### DESCRIPTION OF THE TASK
Take the data and return it in full. Change nothing.

#### DATASET EXCERPT

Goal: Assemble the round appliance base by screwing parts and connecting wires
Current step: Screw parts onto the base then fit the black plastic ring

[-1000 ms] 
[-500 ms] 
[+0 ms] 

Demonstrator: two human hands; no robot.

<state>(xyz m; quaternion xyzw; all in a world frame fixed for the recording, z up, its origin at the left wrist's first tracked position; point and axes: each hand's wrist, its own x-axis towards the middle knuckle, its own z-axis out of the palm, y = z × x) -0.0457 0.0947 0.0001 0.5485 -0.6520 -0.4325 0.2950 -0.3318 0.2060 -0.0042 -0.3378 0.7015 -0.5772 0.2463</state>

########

### RESPONSE TO THIS TASK
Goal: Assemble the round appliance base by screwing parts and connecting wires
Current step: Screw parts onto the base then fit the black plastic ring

[-1000 ms] 
[-500 ms] 
[+0 ms] 

Demonstrator: two human hands; no robot.

<state>(xyz m; quaternion xyzw; all in a world frame fixed for the recording, z up, its origin at the left wrist's first tracked position; point and axes: each hand's wrist, its own x-axis towards the middle knuckle, its own z-axis out of the palm, y = z × x) -0.0457 0.0947 0.0001 0.5485 -0.6520 -0.4325 0.2950 -0.3318 0.2060 -0.0042 -0.3378 0.7015 -0.5772 0.2463</state>

The answer requires no further additions.